BEGIN

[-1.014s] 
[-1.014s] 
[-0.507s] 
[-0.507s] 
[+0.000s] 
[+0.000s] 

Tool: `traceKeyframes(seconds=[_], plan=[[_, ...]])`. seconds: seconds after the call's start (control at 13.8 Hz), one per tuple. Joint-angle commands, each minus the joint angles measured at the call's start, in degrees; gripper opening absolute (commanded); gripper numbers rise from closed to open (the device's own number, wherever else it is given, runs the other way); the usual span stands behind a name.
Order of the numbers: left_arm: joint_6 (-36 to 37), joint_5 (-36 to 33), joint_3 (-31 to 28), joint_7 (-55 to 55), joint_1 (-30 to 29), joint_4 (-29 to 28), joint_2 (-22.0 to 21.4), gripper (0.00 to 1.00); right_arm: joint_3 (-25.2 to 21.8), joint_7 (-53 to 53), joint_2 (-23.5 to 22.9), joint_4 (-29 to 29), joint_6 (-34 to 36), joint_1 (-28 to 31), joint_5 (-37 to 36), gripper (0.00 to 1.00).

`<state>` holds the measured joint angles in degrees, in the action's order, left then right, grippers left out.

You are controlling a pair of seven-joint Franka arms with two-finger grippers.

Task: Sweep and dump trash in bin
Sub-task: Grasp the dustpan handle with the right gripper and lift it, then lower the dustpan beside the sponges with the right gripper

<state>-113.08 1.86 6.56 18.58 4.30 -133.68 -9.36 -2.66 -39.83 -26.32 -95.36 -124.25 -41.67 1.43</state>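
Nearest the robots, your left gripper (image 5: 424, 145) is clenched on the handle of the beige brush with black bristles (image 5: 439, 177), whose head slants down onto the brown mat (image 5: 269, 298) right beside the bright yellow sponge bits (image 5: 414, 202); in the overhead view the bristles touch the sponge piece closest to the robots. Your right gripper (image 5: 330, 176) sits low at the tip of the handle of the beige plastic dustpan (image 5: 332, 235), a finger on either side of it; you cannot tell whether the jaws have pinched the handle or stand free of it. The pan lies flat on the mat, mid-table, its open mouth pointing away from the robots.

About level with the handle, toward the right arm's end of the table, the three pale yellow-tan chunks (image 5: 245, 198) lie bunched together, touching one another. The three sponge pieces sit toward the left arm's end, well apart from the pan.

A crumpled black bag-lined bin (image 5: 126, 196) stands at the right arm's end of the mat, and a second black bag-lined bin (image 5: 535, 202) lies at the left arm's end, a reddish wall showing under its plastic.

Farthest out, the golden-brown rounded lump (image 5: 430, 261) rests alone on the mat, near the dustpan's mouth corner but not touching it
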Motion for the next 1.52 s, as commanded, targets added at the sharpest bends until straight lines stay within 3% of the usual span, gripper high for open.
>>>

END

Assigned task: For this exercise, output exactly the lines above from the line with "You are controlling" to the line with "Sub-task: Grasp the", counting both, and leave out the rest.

Output for this task:
You are controlling a pair of seven-joint Franka arms with two-finger grippers.

Task: Sweep and dump trash in bin
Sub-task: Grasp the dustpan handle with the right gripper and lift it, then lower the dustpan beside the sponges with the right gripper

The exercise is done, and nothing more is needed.